» WORK ORDER
Report how many lines below contain the word "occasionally". Give only the number.

Saved entries:

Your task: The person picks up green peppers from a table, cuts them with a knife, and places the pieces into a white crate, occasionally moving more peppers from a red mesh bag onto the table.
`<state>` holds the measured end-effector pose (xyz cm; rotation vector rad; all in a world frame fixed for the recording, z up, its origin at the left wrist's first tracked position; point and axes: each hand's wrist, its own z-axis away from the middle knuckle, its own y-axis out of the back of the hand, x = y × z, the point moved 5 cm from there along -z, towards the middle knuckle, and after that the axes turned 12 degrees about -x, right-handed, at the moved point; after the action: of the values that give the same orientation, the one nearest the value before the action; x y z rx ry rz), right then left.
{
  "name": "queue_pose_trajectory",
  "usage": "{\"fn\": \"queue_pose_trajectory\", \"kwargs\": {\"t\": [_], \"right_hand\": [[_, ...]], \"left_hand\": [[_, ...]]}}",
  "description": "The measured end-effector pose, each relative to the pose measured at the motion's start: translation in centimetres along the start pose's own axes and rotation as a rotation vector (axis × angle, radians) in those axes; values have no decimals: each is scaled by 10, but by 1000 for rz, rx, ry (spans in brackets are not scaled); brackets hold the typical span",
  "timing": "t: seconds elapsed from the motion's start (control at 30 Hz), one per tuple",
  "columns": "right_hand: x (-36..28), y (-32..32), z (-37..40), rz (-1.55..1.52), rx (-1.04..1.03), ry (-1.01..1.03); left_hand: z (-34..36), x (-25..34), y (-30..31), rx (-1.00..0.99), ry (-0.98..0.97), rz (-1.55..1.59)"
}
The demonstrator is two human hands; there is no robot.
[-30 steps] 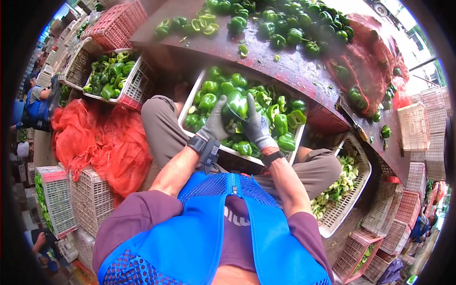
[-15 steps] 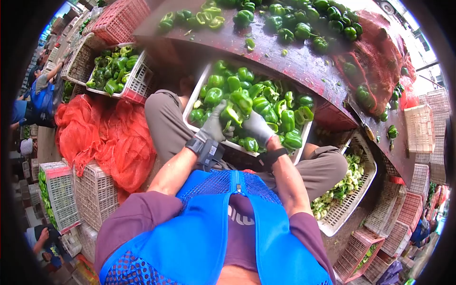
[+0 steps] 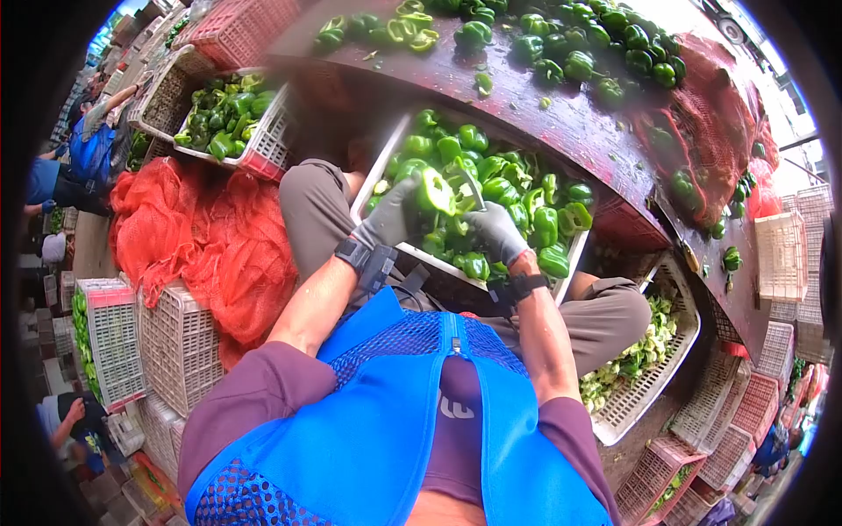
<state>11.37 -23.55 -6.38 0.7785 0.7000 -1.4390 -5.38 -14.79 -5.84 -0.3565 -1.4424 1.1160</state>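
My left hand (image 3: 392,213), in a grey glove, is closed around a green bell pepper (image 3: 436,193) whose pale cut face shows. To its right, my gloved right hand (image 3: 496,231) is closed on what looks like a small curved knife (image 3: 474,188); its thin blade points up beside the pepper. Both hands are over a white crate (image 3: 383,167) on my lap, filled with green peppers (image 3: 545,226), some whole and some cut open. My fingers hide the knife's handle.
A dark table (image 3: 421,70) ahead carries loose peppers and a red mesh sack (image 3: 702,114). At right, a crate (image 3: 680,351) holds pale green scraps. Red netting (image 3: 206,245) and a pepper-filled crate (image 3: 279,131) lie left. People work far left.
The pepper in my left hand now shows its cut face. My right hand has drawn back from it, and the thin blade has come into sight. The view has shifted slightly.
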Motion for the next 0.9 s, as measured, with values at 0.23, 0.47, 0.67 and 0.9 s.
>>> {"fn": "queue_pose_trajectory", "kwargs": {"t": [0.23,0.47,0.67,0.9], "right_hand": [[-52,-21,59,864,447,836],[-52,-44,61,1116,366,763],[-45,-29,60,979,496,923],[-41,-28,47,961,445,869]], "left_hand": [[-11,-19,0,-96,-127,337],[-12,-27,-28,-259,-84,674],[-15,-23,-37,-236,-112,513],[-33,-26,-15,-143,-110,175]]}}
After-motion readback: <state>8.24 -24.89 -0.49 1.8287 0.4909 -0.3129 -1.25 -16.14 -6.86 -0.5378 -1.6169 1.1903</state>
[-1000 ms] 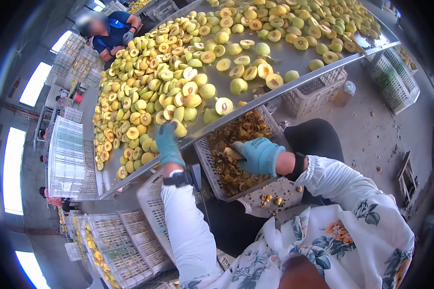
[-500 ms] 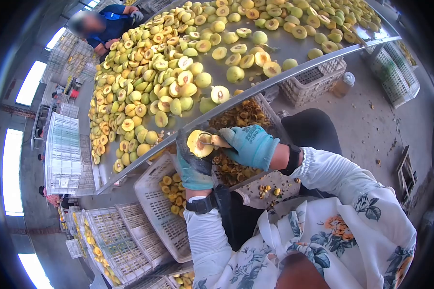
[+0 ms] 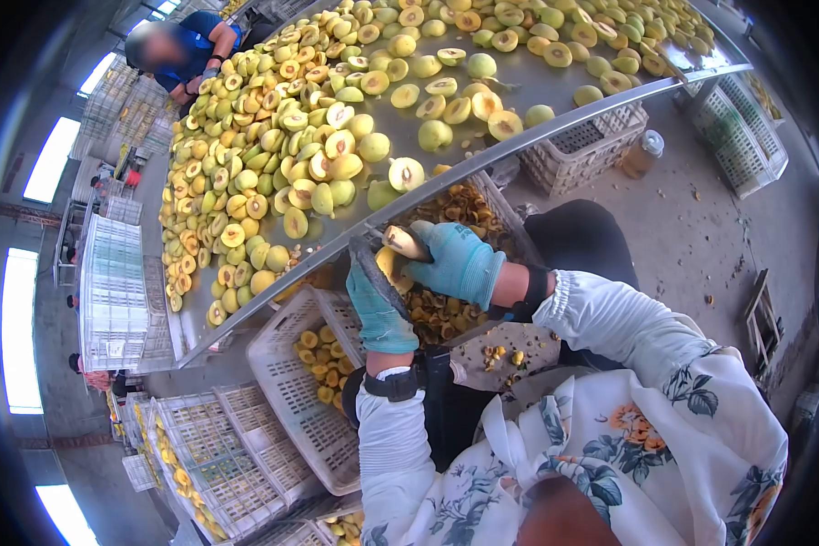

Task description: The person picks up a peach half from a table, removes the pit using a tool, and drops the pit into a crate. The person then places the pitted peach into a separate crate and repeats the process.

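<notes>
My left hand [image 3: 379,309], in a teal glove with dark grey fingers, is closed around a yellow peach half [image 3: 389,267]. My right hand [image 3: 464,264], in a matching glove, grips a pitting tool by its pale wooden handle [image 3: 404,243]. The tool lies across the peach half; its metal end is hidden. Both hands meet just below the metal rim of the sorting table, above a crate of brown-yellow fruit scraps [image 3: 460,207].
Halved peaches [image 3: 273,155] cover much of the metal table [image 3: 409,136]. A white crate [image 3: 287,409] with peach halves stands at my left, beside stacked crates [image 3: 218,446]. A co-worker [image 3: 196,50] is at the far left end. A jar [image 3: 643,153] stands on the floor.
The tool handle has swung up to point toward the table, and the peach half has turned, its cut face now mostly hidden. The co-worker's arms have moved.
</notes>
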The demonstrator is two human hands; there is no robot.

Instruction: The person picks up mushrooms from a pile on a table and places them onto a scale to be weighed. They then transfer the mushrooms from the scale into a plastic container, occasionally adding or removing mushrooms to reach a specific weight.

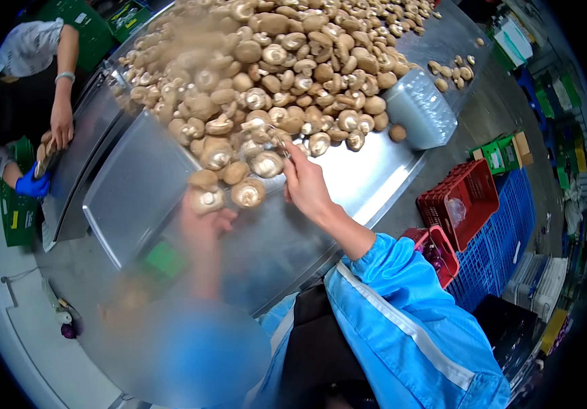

» RESPONSE BELOW
2